A dictionary with metrics where keys are names of metrics and

values are values of metrics.

Return type:

dict

fit(df: DataFrame, target: Optional[Series] = None, epochs: Optional[int] = None, save_path: Optional[str] = None, trial: Optional[Trial] = None, force_model_ctreation: bool = False)[source]#

Fit (train) the model by a given dataset.

Parameters:
  • df (pandas.DataFrame) – A dataframe with sensor data. Index has two columns: run_id and sample. All other columns a value of sensors.

  • target (pandas.Series) – A series with target values. Index has two columns: run_id and sample. It is omitted for anomaly detection task.

  • epochs (int) – The number of epochs for training step. If None, self.num_epochs parameter is used.

  • save_path (str) – Path to save checkpoints. If None, the path is created automatically.

  • trial (optuna.Trial, None) – optuna.Trial object created by optimize method.

  • force_model_ctreation (bool) – force fit to create model for optimization study.

classmethod from_config(cfg: Config)[source]#

Create instance of the model class with parameters from config.

Parameters:

cfg (Config) – A config with model’s parameters.

Returns:

Instance of BaseModel child class initialized with parameters from config.

Return type:

BaseModel

load_checkpoint(checkpoint_path: str)[source]#

Load checkpoint.

Parameters:

checkpoint_path (str) – Path to load checkpoint.

model_param_estimation()[source]#

Calculate number of self.model parameters, mean and std for inference time

Returns:

A tuple containing the number of parameters in the

model and the mean and standard deviation of model inference time.

Return type:

tuple

optimize(df: DataFrame, target: Optional[Series] = None, optimize_parameter: str = 'batch_size', optimize_range: tuple = (128, 256), direction: str = 'minimize', n_trials: int = 5, epochs: Optional[int] = None, optimize_metric: Optional[str] = None)[source]#

Make the optuna study to return the best hyperparameter value on validation dataset

Parameters:
  • df (pd.DataFrame) – DataFrame to use method fit

  • optimize_parameter (str, optional) – Model parameter to optimize. Defaults to ‘batch_size’.

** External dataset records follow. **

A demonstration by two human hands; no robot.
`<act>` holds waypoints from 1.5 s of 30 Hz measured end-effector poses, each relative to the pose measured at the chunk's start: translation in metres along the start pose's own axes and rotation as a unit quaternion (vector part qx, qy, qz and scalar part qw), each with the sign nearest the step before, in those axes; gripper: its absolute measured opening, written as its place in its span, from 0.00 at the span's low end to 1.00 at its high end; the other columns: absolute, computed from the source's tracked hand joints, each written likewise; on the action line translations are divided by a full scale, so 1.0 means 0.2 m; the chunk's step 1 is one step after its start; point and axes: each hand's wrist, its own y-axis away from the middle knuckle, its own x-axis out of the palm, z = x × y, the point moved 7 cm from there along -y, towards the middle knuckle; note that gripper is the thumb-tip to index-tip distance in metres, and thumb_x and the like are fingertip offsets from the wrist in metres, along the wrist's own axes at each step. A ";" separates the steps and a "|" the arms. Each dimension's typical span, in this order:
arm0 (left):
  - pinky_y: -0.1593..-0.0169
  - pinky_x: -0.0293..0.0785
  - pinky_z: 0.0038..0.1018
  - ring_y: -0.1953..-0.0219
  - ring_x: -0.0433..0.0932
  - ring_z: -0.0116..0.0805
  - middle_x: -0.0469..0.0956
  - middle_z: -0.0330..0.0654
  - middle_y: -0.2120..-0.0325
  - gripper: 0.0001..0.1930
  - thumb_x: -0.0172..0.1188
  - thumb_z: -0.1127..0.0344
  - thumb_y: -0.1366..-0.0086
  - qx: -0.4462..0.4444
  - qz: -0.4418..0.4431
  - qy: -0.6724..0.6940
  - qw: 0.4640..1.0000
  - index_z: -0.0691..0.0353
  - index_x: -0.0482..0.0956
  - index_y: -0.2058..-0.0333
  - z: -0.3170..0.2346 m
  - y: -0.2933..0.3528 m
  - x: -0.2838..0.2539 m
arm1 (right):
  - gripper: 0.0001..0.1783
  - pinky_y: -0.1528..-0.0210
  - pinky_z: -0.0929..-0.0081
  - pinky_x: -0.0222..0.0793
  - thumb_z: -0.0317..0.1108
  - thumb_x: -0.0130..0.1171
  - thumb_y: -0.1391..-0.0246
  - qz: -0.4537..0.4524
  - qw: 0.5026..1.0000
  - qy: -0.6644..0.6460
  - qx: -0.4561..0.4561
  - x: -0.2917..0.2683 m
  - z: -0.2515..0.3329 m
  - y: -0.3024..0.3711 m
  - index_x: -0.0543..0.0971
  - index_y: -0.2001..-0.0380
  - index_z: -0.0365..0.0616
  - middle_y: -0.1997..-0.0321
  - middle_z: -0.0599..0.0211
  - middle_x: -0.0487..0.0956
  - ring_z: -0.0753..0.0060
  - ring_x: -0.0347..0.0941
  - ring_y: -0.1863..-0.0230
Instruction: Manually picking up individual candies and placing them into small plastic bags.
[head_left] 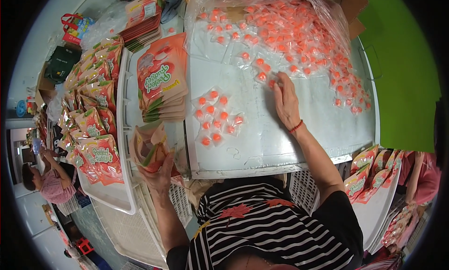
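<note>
My left hand [160, 176] is closed round an upright red and beige pouch [148, 148], whose top gapes apart. My right hand [286, 101], with a red bracelet at the wrist, reaches over the table with its fingers stretched out. Its fingertips are at a clear-wrapped orange-red candy [272, 84], partly covered by them. A small group of wrapped candies [216, 124] lies apart between my two hands. Farther back spreads a large heap of the same candies [299, 31] on clear plastic. Flat printed pouches [161, 78] are stacked just beyond my left hand.
Filled pouches [96, 115] crowd a white tray [125, 190] on the left. Another pile of pouches [140, 29] lies at the far left. The pale table [248, 160] has a raised front edge. More pouches [362, 174] stand at right. People [58, 188] work on both sides.
</note>
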 end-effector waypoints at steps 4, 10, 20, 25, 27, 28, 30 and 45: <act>0.48 0.68 0.29 0.52 0.71 0.36 0.71 0.47 0.53 0.29 0.68 0.75 0.52 -0.011 -0.006 0.019 1.000 0.71 0.68 0.50 -0.02 0.00 0.00 | 0.31 0.35 0.59 0.51 0.43 0.57 0.47 0.052 0.988 0.076 -0.125 0.10 0.04 -0.22 0.64 0.43 0.41 0.38 0.51 0.61 0.48 0.54 0.36; 0.53 0.71 0.26 0.58 0.75 0.34 0.74 0.46 0.58 0.30 0.70 0.74 0.53 -0.019 -0.019 0.005 1.000 0.70 0.67 0.50 -0.07 0.00 -0.03 | 0.32 0.35 0.53 0.49 0.54 0.57 0.49 0.225 0.911 0.204 -0.278 0.40 0.08 -0.38 0.68 0.44 0.50 0.36 0.57 0.60 0.46 0.51 0.34; 0.47 0.66 0.30 0.51 0.71 0.38 0.70 0.48 0.52 0.43 0.72 0.71 0.58 0.025 0.040 0.013 0.999 0.65 0.60 0.43 -0.10 -0.02 0.08 | 0.24 0.45 0.57 0.59 0.44 0.58 0.50 0.191 0.940 0.100 -0.265 0.47 0.28 -0.15 0.73 0.53 0.41 0.44 0.57 0.68 0.53 0.63 0.44; 0.52 0.67 0.41 0.54 0.71 0.51 0.70 0.51 0.52 0.44 0.74 0.62 0.60 0.066 0.095 -0.081 0.990 0.64 0.60 0.43 -0.16 -0.03 0.22 | 0.21 0.49 0.60 0.60 0.43 0.60 0.52 0.148 0.931 0.187 -0.278 0.46 0.33 -0.15 0.74 0.58 0.40 0.50 0.57 0.70 0.54 0.65 0.47; 0.52 0.66 0.41 0.54 0.71 0.50 0.70 0.50 0.52 0.44 0.73 0.61 0.59 0.141 0.096 -0.129 0.977 0.63 0.61 0.44 -0.22 -0.04 0.30 | 0.20 0.49 0.60 0.60 0.42 0.60 0.52 0.139 0.931 0.187 -0.280 0.47 0.36 -0.11 0.74 0.60 0.40 0.51 0.57 0.71 0.55 0.65 0.48; 0.51 0.66 0.41 0.53 0.71 0.49 0.71 0.49 0.52 0.43 0.73 0.60 0.59 0.213 0.106 -0.179 0.955 0.63 0.61 0.44 -0.26 -0.03 0.35 | 0.17 0.52 0.61 0.62 0.41 0.60 0.53 0.128 0.931 0.185 -0.287 0.47 0.37 -0.08 0.75 0.64 0.41 0.55 0.59 0.72 0.56 0.67 0.52; 0.51 0.65 0.41 0.53 0.71 0.49 0.71 0.49 0.53 0.42 0.72 0.58 0.58 0.194 0.120 -0.173 0.958 0.63 0.62 0.44 -0.24 -0.07 0.42 | 0.14 0.55 0.63 0.64 0.40 0.60 0.53 0.117 0.931 0.179 -0.295 0.47 0.38 -0.04 0.75 0.68 0.41 0.60 0.60 0.73 0.57 0.69 0.55; 0.49 0.65 0.42 0.53 0.70 0.52 0.69 0.55 0.52 0.49 0.73 0.55 0.58 0.218 0.068 -0.171 0.958 0.67 0.55 0.42 -0.26 -0.12 0.52 | 0.13 0.79 0.86 0.58 0.31 0.55 0.44 0.107 0.765 -0.590 0.235 0.59 0.65 -0.17 0.71 0.82 0.43 0.82 0.77 0.71 0.90 0.62 0.82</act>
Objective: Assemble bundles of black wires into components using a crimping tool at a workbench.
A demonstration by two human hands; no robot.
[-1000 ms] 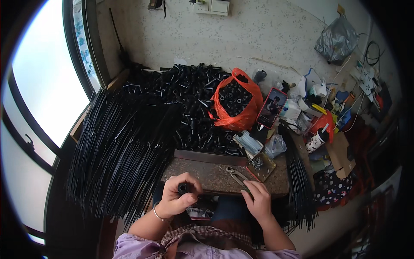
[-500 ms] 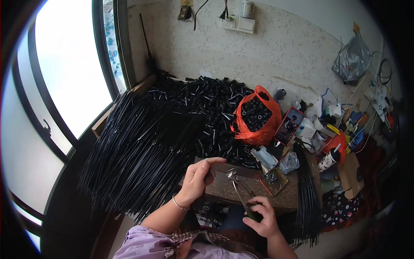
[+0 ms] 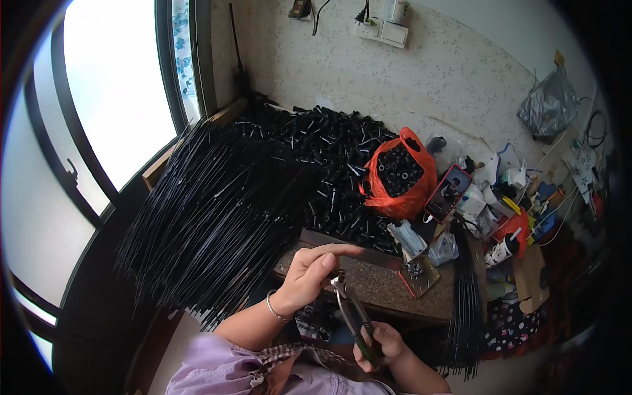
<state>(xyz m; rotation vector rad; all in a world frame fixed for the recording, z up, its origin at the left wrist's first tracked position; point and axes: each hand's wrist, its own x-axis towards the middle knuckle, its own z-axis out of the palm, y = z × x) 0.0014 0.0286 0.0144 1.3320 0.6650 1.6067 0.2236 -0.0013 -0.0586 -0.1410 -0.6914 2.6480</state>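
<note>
My left hand (image 3: 309, 273) hovers over the near left corner of a small brown work board (image 3: 382, 283), fingers curled, pinching a small dark piece against the jaws of a pair of pliers (image 3: 352, 313). My right hand (image 3: 382, 342) grips the pliers' handles low in the view, with the jaws pointing up toward my left hand. A silver bangle sits on my left wrist.
A large fan of thin black rods (image 3: 210, 217) lies to the left. Behind it is a heap of short black tubes (image 3: 329, 151) and an orange bag (image 3: 398, 174) full of them. A phone (image 3: 449, 192), bags and clutter fill the right. More rods (image 3: 464, 296) hang at the board's right end.
My left hand has lifted from the board's near edge toward the pliers' jaws. My right hand has taken the pliers up off the board. The view has tilted upward.
</note>
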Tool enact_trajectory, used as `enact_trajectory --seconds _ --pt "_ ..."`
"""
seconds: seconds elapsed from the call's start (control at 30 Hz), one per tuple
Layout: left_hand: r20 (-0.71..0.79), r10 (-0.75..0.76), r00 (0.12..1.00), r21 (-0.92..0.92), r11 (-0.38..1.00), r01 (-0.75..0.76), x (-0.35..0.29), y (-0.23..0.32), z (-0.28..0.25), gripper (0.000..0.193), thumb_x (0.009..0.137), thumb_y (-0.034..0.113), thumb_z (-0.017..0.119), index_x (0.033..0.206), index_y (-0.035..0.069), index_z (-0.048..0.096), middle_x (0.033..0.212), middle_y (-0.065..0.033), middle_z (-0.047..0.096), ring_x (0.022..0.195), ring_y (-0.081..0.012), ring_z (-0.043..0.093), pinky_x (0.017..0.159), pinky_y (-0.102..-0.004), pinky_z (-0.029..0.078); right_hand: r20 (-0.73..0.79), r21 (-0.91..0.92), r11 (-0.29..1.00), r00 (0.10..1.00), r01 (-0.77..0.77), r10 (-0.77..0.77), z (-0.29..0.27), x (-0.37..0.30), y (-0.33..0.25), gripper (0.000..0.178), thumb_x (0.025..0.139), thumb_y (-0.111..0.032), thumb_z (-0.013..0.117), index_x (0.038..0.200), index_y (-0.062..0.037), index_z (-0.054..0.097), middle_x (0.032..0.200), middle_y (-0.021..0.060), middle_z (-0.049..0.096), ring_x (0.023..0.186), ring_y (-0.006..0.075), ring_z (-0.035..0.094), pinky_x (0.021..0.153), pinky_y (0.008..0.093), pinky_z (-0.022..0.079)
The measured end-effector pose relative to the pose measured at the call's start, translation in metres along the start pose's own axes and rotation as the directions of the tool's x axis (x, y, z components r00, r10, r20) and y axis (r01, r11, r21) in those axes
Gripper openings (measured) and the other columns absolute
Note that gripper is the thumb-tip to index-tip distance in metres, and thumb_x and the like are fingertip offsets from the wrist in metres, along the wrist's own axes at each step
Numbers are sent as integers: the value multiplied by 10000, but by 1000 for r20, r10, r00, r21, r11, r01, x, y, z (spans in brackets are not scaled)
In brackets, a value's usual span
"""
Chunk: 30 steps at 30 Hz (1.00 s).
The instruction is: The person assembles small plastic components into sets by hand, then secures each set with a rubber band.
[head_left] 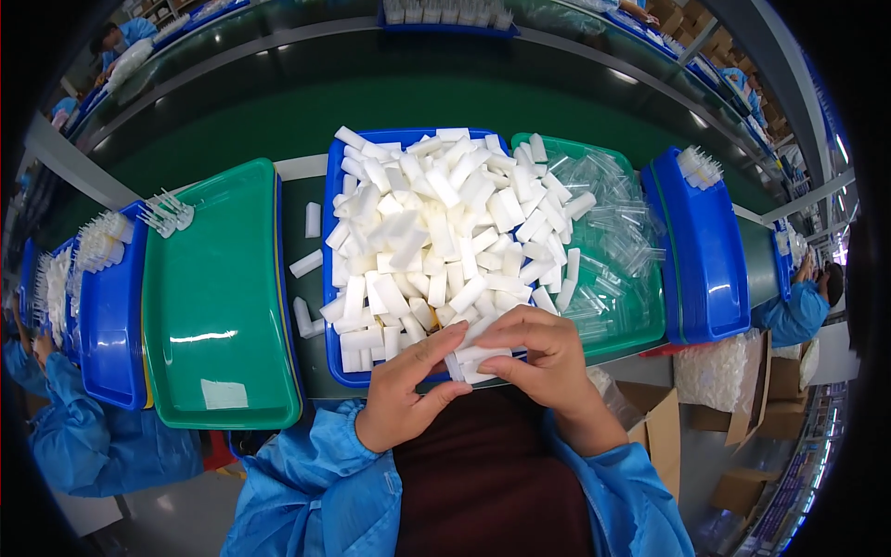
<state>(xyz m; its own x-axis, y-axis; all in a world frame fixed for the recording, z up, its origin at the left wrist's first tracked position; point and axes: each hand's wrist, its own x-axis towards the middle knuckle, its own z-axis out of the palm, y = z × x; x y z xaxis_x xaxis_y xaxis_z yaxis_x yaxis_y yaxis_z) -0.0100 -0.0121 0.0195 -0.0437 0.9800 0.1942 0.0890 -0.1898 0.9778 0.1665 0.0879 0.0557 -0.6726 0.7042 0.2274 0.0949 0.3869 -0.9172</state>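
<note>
From the head view, I see both hands meeting at the near edge of a blue tray (356, 379). The left hand (408, 385) has thumb and forefinger narrowed on a clear plastic sleeve (454, 367); the right hand (548, 357) pinches white blocks (478, 354) right beside it, though I can't tell how many. Behind them, a heap of similar blocks (436, 223) fills the tray. Clear plastic pieces (603, 200) lie in the green tray (650, 330) to the right.

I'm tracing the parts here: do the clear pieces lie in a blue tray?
No, the clear pieces lie in a green tray.
</note>
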Motion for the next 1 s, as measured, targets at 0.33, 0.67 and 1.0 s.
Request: enact_trajectory --seconds 0.33,0.67,1.0 --pt "113 -169 979 -501 841 203 0 -9 -1 514 860 -46 597 1341 -20 419 1342 -164 470 1182 -226 509 971 -331 453 27 73 996 999 -43 41 -2 -6 0 319 675 -44 786 978 -18 691 1080 131 637 1018 223 600 847 305 475" --pt "-59 68 996 -360 929 -85 0 -13 3 492 786 -72 669 1245 3 507 1351 -186 461 1252 -262 457 944 -342 482 -384 146 981 921 128 -63 10 -4 0 333 728 -55 748 1046 -45 647 1037 106 651 888 171 618 676 262 464" --pt "-4 62 998 -380 923 -59 8 -10 10 440 772 -26 698 1161 28 498 1373 -172 424 1214 -272 476 964 -369 422 -148 56 998 989 -2 10 2 -11 -2 224 714 8 730 925 -25 660 861 87 669 780 181 619 694 281 462"
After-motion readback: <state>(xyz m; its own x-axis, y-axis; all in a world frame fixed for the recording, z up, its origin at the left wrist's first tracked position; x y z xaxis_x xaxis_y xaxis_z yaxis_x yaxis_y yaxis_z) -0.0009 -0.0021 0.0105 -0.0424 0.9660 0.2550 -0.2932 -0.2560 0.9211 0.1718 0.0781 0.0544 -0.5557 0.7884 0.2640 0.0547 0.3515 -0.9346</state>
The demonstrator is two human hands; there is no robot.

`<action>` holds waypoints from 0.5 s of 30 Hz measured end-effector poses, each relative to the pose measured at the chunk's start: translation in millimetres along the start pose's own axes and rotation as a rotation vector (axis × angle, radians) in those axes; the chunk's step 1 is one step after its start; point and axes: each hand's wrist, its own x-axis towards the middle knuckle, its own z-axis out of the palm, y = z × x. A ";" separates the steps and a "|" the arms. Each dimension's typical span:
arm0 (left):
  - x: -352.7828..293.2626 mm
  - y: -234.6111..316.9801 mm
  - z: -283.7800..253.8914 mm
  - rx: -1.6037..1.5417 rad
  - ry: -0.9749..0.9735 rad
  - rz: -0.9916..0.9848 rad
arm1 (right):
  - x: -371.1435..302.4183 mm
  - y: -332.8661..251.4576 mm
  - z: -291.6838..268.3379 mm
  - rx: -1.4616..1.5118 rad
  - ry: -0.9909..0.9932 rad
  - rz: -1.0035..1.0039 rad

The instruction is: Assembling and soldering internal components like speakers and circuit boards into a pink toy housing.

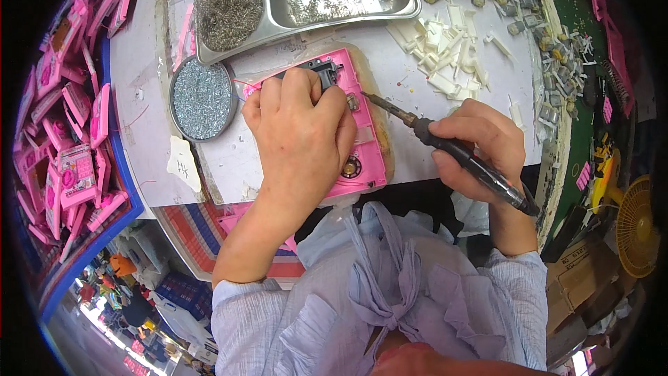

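Observation:
On the worktable lies an open pink plastic case (371, 157), with a black plastic mechanism (324, 69) at its far end and a small round speaker-like part (351, 166) near its front. My left hand (299, 125) bends over the case, its fingers curled down on the black mechanism; the fingertips are hidden. In my right hand (487, 143) is a black-handled soldering iron (463, 153), gripped like a pen. Its tapering metal tip points left and reaches the right edge of the case, close to a small metal part (353, 102).
A round dish of small silver screws (202, 99) stands left of the case. Behind is a metal tray (306, 23) with springs. White plastic pieces (449, 49) and small motors (553, 73) lie to the right. Pink cases (76, 167) fill a blue-edged bin. A yellow fan (637, 226) stands far right.

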 end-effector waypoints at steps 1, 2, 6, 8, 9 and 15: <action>0.1 0.3 -0.7 0.010 -0.004 -0.001 | 1.2 -0.3 0.6 -0.006 -0.005 -0.009; 0.2 0.4 -1.1 0.021 -0.007 -0.002 | 2.3 -0.3 1.5 -0.012 -0.010 -0.018; 0.3 0.7 -1.2 0.033 -0.018 -0.005 | 3.4 1.3 6.5 0.016 -0.014 -0.025; 1.1 1.1 -1.6 0.034 -0.024 -0.006 | 3.7 1.6 7.5 0.008 -0.023 -0.015; 0.9 1.0 -1.4 0.036 -0.023 -0.006 | 3.9 2.2 8.0 0.005 -0.021 -0.020; 1.2 2.1 -1.8 0.047 -0.028 -0.009 | 3.9 1.9 4.3 -0.001 -0.014 -0.027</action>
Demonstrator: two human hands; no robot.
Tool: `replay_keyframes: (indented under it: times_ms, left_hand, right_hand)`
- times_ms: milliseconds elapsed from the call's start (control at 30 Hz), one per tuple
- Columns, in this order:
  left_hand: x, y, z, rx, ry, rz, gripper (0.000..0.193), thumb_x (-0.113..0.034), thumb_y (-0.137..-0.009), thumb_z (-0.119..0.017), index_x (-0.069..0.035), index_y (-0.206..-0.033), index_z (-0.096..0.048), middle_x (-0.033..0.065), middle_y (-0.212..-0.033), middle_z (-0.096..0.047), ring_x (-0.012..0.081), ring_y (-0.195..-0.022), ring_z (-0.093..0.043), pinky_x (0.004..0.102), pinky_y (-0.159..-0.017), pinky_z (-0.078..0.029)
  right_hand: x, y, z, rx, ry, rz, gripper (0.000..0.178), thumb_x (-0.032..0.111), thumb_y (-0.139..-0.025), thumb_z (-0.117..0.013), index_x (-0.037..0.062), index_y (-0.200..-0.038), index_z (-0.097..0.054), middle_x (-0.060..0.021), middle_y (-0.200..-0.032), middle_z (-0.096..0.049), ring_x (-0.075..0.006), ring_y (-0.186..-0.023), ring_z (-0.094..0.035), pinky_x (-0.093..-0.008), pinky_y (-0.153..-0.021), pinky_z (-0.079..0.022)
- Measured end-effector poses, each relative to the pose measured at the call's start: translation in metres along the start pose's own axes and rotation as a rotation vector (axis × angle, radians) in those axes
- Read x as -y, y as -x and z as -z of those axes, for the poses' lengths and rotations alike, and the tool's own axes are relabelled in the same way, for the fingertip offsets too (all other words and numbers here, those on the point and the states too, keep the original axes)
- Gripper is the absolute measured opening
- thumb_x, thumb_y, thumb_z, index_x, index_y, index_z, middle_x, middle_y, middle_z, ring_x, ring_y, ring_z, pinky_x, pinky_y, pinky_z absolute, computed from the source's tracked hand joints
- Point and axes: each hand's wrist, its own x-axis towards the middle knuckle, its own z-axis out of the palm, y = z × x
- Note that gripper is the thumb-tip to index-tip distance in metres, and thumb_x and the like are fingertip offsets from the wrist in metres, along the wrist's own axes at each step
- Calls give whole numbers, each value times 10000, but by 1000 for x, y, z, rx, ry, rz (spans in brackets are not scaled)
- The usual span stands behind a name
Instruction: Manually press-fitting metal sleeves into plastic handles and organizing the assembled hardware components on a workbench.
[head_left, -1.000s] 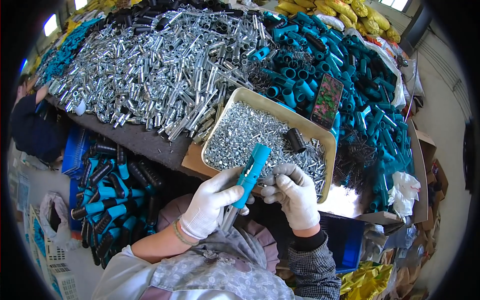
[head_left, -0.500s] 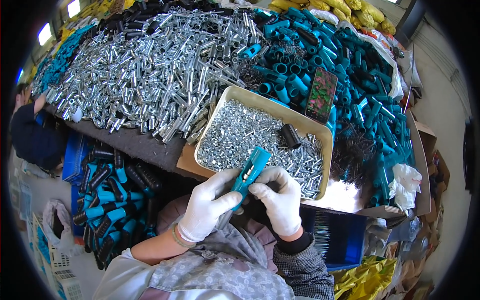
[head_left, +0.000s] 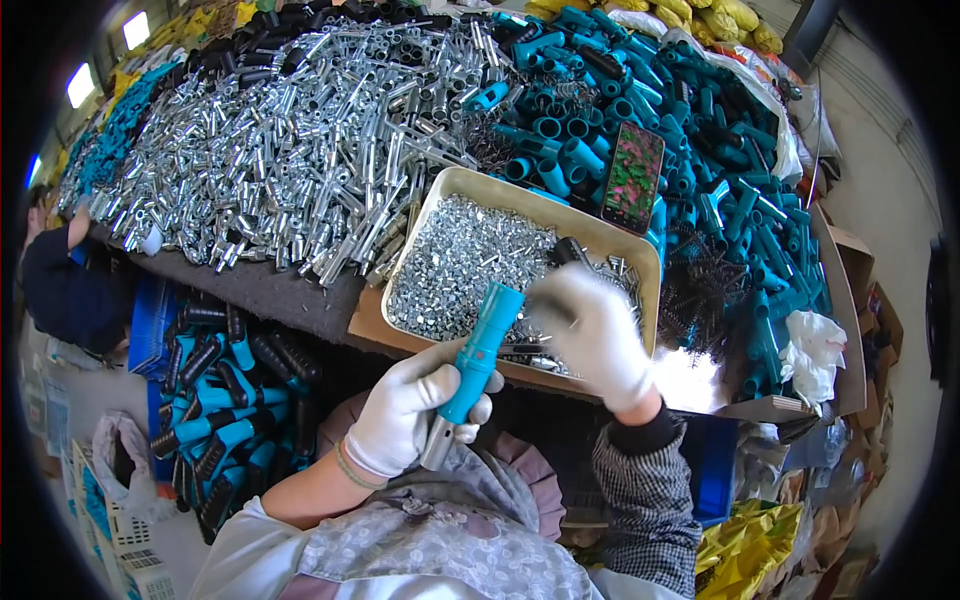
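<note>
My left hand, in a white glove, is wrapped round a teal plastic tubular handle, which tilts up and to the right. A silver metal tube sticks out of its lower end. My right hand, gloved too, is over the right part of a cream tray, apart from the handle. Motion smears its fingers, so whether they hold anything is unclear. Small metal nuts fill the tray's left part, with small screws at its right. A black cylinder lies among them, partly behind my right hand.
Behind the tray rise heaps of silver metal tubes and teal plastic parts. A phone leans at the tray's far right corner. Black springs lie to its right. Teal-and-black handles fill a blue bin at lower left; another person is beyond.
My right hand has left the handle and moved right and up over the tray. My left hand has turned the handle, so its slotted side no longer faces up.
</note>
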Motion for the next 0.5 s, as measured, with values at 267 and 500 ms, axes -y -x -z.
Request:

  • optimize_range (tuple, optional) – Model parameter range for optuna trials. Defaults to (128, 256).

  • n_trials (int, optional) – number of trials. Defaults to 5.

  • target (pd.Series, optional) – target pd.Series to use method fit. Defaults to None.

  • epochs (int, optional) – Epoch number to use method fit. Defaults to None.

  • optimize_metric (str) – Metric on validation dataset to use as a target for hyperparameter optimization.

  • direction (str) – “minimize” or “maximize” the target for hyperparameter optimization

predict(sample: Tensor) Tensor[source]#

Make a prediction for a given batch of samples.

Parameters:

sample (torch.Tensor) – A tensor of the shape (B, L, C) where B is the batch size, L is the sequence length, C is the number of sensors.

Returns:

A tensor with predictions of the shape (B,).

Return type:

torch.Tensor

save_checkpoint(save_path: Optional[str] = None)[source]#

Save checkpoint.

Parameters:

save_path (str) – Path to save checkpoint.